WORK INSTRUCTIONS :: Retype the whole listing verbatim and keep the pictures out of it.

= Beginning of Section =

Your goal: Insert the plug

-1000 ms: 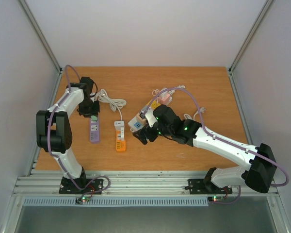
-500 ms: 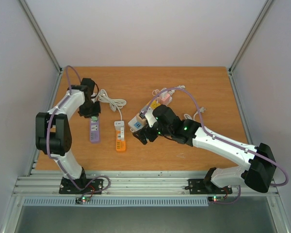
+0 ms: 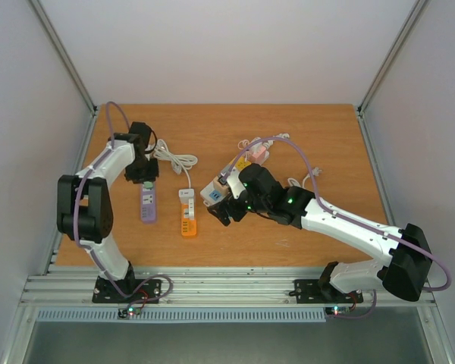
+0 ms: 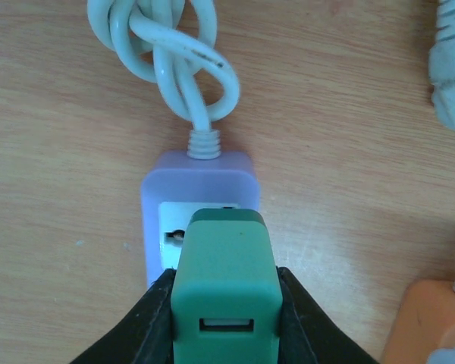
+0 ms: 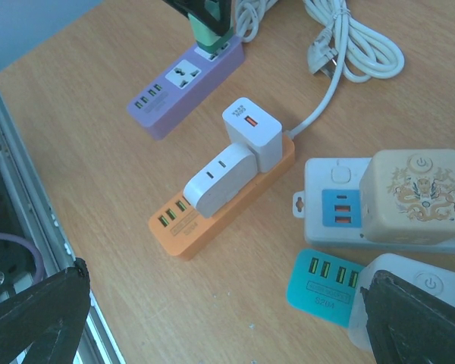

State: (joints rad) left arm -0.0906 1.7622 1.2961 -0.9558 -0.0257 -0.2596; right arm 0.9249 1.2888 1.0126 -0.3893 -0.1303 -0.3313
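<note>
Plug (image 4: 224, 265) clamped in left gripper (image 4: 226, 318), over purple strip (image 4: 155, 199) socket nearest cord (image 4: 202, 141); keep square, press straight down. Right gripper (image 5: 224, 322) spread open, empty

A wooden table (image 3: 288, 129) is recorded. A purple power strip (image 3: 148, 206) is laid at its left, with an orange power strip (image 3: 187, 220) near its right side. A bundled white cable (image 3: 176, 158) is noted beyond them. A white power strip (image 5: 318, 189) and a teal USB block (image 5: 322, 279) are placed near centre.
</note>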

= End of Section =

RESULT OF THE TASK ::
Your goal: Insert the plug

-1000 ms: 
-500 ms: 
+0 ms: 
+0 ms: 
+0 ms: 

State: (joints rad) left arm -0.0906 1.7622 1.2961 -0.9558 -0.0257 -0.2596; right arm 0.9249 1.2888 1.0126 -0.3893 -0.1303 -0.3313
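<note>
Plug (image 4: 224, 265) clamped in left gripper (image 4: 226, 318), over purple strip (image 4: 155, 199) socket nearest cord (image 4: 202, 141); keep square, press straight down. Right gripper (image 5: 224, 322) spread open, empty

A wooden table (image 3: 288, 129) is recorded. A purple power strip (image 3: 148, 206) is laid at its left, with an orange power strip (image 3: 187, 220) near its right side. A bundled white cable (image 3: 176, 158) is noted beyond them. A white power strip (image 5: 318, 189) and a teal USB block (image 5: 322, 279) are placed near centre.
</note>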

Nothing remains to be added to this answer.